In turn our Court of Appeals has repeatedly made in plain thatCarden leaves no doubt as to the universality of that proposition — see, e.g., such cases as Cosgrove v. Bartolotta, 150 F.3d 729, 731 (7th Cir. 1998) (referring to "a principle that members of associations are citizens for diversity purposes unless Congress provides otherwise (as it has with respect to corporations, 28 U.S.C. § 1332(c)(1)"); Indiana Gas Co. v. Home Ins. Co., 141 F.3d 314, 316 (7th Cir. 1998) ("unincorporated business entities, however, are treated as citizens of every jurisdiction in which any equity investor or member is a citizens. . . . Membership associations such as labor unions, joint stock companies, and joint ventures take the citizenship of each member"); and Meyerson v. Harrah's E. Chicago Casino, 299 F.3d 616, 617 (per curiam) ("the citizenship of unincorporated associations must be traced through however many layers of partners or members there may be"). Indiana Gas applied the identical principle (as this Court had earlier done in Certain Underwriters at Lloyd's, London, No. 96 C 3628, 1996 WL 377081 (N.D.Ill. June 27)) to Underwriters at Lloyd's, London, and a trade association such as the Association here stands on no different footing. In short, Stark's counsel has still failed to meet the burden of demonstrating the required total diversity of citizenship (unsurprisingly, given the obvious unlikelihood that no manufacturer that is either incorporated or has its principal place of business in Illinois is an Association member). Hence Stark's current motion is denied, and this action remains dismissed for lack of subject matter jurisdiction.

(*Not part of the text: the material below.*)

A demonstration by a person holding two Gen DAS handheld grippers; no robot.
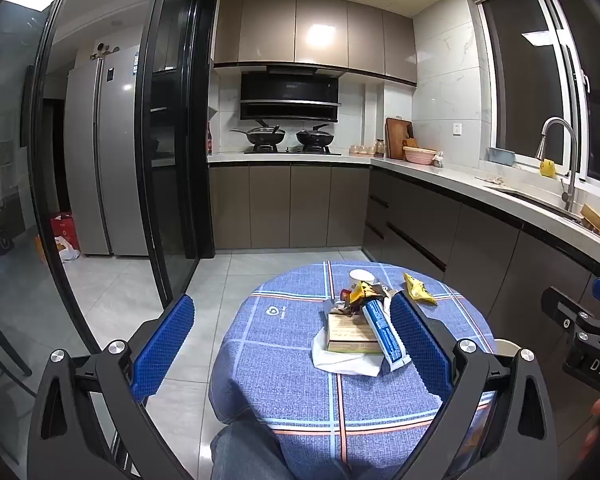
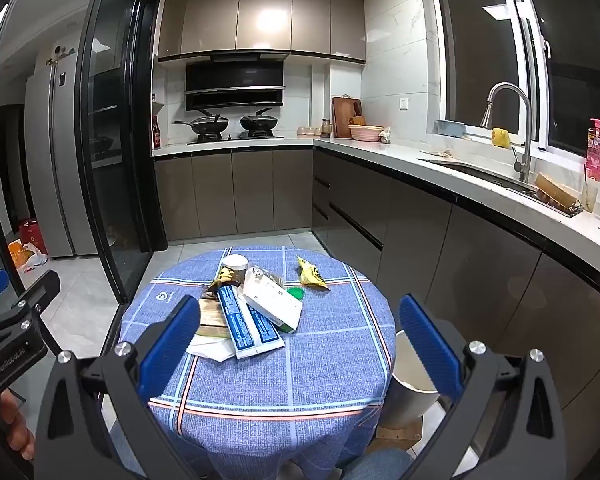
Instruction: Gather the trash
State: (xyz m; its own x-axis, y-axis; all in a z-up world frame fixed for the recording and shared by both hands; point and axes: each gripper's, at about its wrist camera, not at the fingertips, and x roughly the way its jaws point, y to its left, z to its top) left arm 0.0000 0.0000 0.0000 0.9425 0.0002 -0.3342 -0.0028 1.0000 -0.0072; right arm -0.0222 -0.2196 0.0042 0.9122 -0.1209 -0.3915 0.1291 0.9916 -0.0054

In Westinghouse Elec. Corp. v. Kerr-McGee Corp., 580 F.2d 1311, 1318-19 (7th Cir. 1978) our Court of Appeals found it unnecessary to resolve the somewhat related question whether a law firm that represents a large unincorporated trade association should be treated as numbering each member of the association among its clients — a question that had been answered in the affirmative by the few district courts that had considered it.